▶ **Work required**: Print every record exactly as it appears. Leave the pictures out.

▶ **Input records**:
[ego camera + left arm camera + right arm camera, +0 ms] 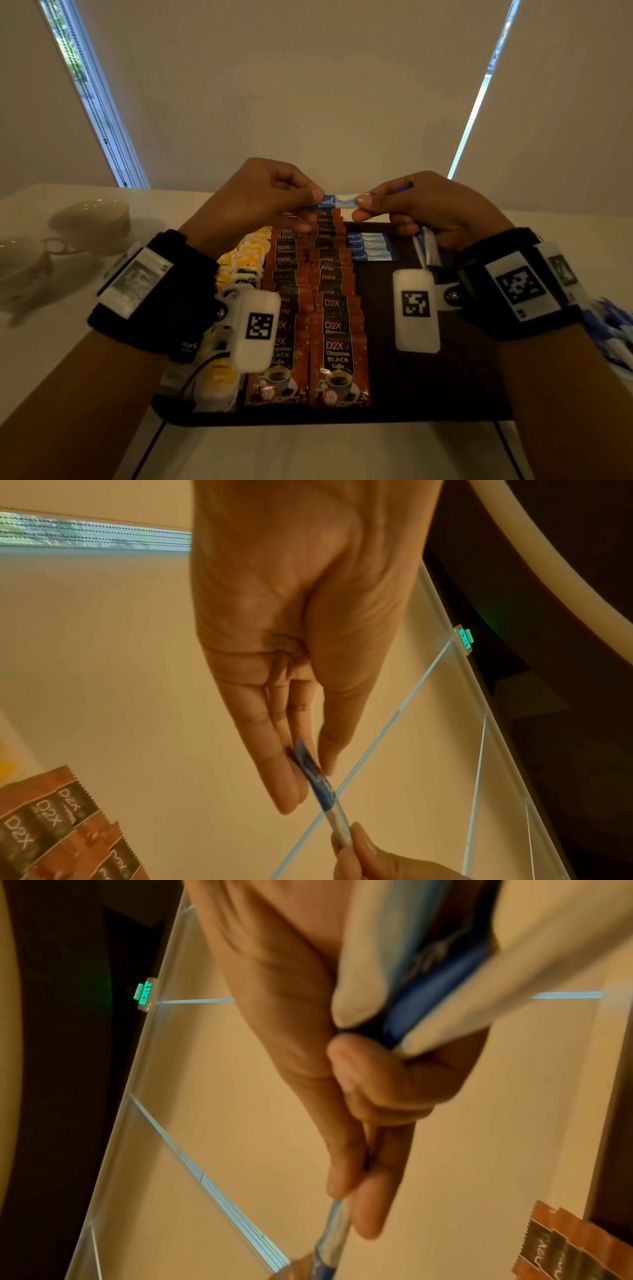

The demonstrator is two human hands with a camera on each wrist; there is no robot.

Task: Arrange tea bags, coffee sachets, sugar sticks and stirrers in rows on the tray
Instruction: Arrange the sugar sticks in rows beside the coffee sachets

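Note:
Both hands hold one blue-and-white sugar stick [337, 201] level above the far end of the dark tray [428, 387]. My left hand [270, 197] pinches its left end between thumb and fingers [291, 777]. My right hand [421, 209] pinches its right end [334, 1223] and also grips a bundle of more sugar sticks [426, 250] in its curled fingers [394, 1085]. On the tray lie a column of yellow and white tea bags [245, 263], two columns of brown coffee sachets [325, 308] and a short stack of sugar sticks [368, 246].
Two pale teacups [92, 224] stand on the white table at the left. A heap of blue-and-white sticks [613, 329] lies at the right edge, beside my right wrist. The tray's right half is bare dark surface. Roller blinds hang behind the table.

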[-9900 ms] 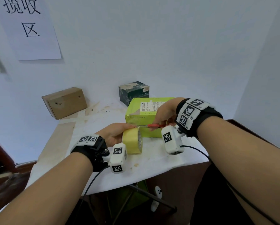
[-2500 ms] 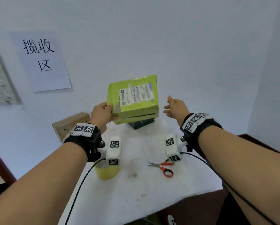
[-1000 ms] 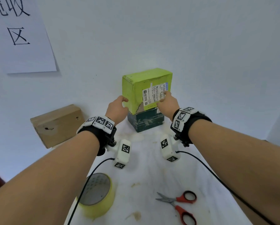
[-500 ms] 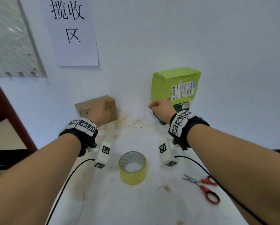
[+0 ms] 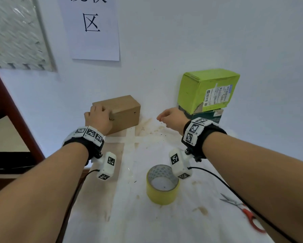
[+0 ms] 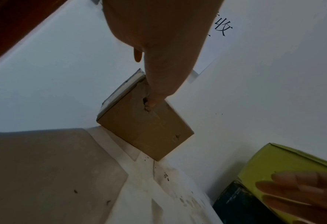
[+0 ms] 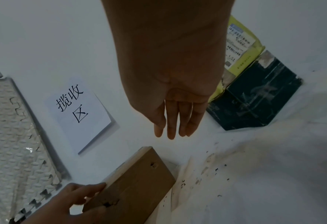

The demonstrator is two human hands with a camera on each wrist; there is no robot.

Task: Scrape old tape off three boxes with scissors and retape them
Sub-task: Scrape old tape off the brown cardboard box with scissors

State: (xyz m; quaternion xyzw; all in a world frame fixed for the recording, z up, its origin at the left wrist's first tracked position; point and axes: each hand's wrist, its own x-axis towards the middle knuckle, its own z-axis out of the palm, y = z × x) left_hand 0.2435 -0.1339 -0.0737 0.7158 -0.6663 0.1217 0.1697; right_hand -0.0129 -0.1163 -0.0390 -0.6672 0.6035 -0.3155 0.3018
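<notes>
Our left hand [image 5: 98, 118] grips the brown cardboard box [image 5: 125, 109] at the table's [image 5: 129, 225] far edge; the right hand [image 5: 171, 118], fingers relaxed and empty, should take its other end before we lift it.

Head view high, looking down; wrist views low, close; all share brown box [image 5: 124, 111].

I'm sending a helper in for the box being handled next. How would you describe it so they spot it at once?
Look along the back of the white-covered table, against the wall below the paper sign. It is the plain brown cardboard box lying on the left, with the left hand gripping its near end. Unlike the green box stacked on the dark box, it stands alone and unlabelled.
</notes>
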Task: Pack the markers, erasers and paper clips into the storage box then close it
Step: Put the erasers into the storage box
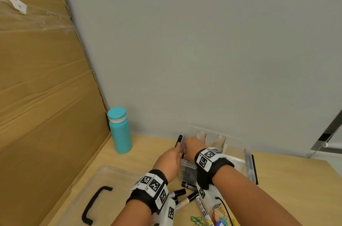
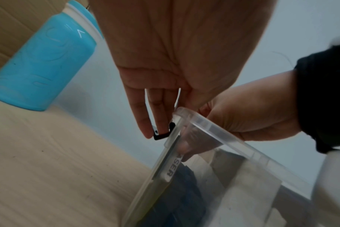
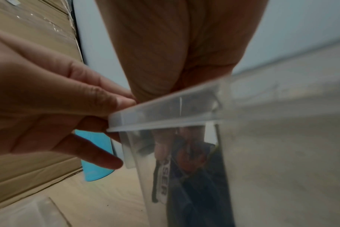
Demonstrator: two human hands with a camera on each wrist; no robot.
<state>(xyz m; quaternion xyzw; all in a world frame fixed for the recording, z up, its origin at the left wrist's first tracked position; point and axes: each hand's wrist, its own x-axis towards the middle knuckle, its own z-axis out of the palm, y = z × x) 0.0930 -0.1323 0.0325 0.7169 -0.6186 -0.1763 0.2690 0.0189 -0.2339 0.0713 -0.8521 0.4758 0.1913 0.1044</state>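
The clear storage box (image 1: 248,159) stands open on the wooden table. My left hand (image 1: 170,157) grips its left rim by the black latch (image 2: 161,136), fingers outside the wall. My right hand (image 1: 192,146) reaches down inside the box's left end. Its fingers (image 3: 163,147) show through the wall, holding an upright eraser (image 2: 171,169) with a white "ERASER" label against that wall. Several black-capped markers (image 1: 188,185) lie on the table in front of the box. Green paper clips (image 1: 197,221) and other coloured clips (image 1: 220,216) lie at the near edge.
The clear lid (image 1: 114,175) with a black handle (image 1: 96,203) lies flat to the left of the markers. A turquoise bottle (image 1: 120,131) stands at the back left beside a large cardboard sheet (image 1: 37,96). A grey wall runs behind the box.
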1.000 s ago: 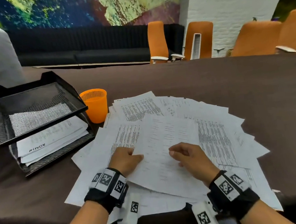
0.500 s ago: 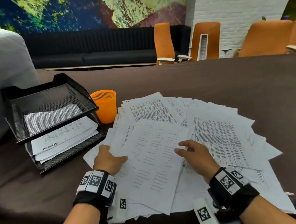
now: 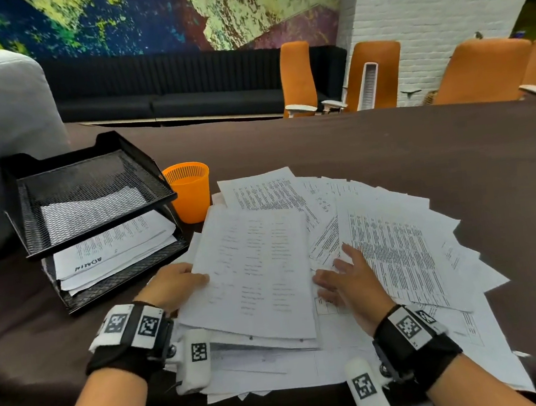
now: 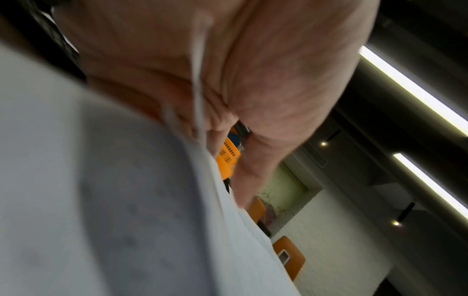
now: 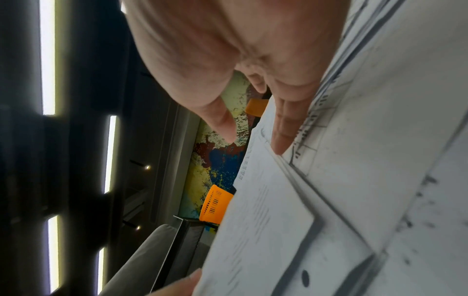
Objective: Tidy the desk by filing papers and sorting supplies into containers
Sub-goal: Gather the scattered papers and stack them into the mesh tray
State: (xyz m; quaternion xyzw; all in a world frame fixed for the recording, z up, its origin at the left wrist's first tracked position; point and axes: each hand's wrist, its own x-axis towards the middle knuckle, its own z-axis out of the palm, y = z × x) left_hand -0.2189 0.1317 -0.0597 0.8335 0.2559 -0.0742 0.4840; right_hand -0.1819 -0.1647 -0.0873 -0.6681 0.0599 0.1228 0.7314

▶ **Response below**:
[ego camera + left arm camera + right arm camera, +0 ms] 

The demonstrator is two human hands with a camera on each wrist; there is no robot.

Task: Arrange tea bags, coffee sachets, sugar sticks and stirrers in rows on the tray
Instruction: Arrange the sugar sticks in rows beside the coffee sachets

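Note:
Both hands hold one blue-and-white sugar stick [337, 201] level above the far end of the dark tray [428, 387]. My left hand [270, 197] pinches its left end between thumb and fingers [291, 777]. My right hand [421, 209] pinches its right end [334, 1223] and also grips a bundle of more sugar sticks [426, 250] in its curled fingers [394, 1085]. On the tray lie a column of yellow and white tea bags [245, 263], two columns of brown coffee sachets [325, 308] and a short stack of sugar sticks [368, 246].
Two pale teacups [92, 224] stand on the white table at the left. A heap of blue-and-white sticks [613, 329] lies at the right edge, beside my right wrist. The tray's right half is bare dark surface. Roller blinds hang behind the table.
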
[-9900 ms] 
[-2500 ms] 
[-1000 ms] 
[-500 ms] 
[+0 ms] 
[+0 ms] 
[+0 ms] 

The demonstrator is two human hands with a camera on each wrist; there is no robot.

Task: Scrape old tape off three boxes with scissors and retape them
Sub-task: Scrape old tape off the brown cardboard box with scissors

State: (xyz m; quaternion xyzw; all in a world frame fixed for the recording, z up, its origin at the left wrist's first tracked position; point and axes: each hand's wrist, its own x-axis towards the middle knuckle, its own z-axis out of the palm, y = z × x) left_hand 0.2435 -0.1339 -0.0737 0.7158 -0.6663 0.1217 0.1697; right_hand -0.0129 -0.1163 -0.0390 -0.6672 0.6035 -0.3155 0.3018
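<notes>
Our left hand [image 5: 98, 118] grips the brown cardboard box [image 5: 125, 109] at the table's [image 5: 129, 225] far edge; the right hand [image 5: 171, 118], fingers relaxed and empty, should take its other end before we lift it.

Head view high, looking down; wrist views low, close; all share brown box [image 5: 124, 111].

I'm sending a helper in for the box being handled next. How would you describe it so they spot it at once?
Look along the back of the white-covered table, against the wall below the paper sign. It is the plain brown cardboard box lying on the left, with the left hand gripping its near end. Unlike the green box stacked on the dark box, it stands alone and unlabelled.
</notes>
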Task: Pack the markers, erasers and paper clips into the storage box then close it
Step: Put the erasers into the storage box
Demonstrator: two human hands with a camera on each wrist; no robot.
<state>(xyz m; quaternion xyzw; all in a world frame fixed for the recording, z up, its origin at the left wrist's first tracked position; point and axes: each hand's wrist, its own x-axis towards the middle knuckle, its own z-axis out of the palm, y = z × x) 0.0930 -0.1323 0.0325 0.7169 -0.6186 -0.1763 0.2690 0.0189 -0.2339 0.0713 -0.8521 0.4758 0.1913 0.1044</state>
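The clear storage box (image 1: 248,159) stands open on the wooden table. My left hand (image 1: 170,157) grips its left rim by the black latch (image 2: 161,136), fingers outside the wall. My right hand (image 1: 192,146) reaches down inside the box's left end. Its fingers (image 3: 163,147) show through the wall, holding an upright eraser (image 2: 171,169) with a white "ERASER" label against that wall. Several black-capped markers (image 1: 188,185) lie on the table in front of the box. Green paper clips (image 1: 197,221) and other coloured clips (image 1: 220,216) lie at the near edge.
The clear lid (image 1: 114,175) with a black handle (image 1: 96,203) lies flat to the left of the markers. A turquoise bottle (image 1: 120,131) stands at the back left beside a large cardboard sheet (image 1: 37,96). A grey wall runs behind the box.
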1.000 s ago: 
0.500 s ago: 
now: 
now: 
now: 
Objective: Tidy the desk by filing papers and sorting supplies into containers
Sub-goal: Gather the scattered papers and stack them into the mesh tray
State: (xyz m; quaternion xyzw; all in a world frame fixed for the recording, z up, its origin at the left wrist's first tracked position; point and axes: each hand's wrist, its own x-axis towards the middle knuckle, its own z-axis out of the palm, y = z × x) left_hand -0.2189 0.1317 -0.0597 0.8335 0.2559 -0.0742 0.4840; right_hand -0.1819 -0.1647 -0.0873 -0.6681 0.0599 0.1228 0.7314

That concludes the exercise.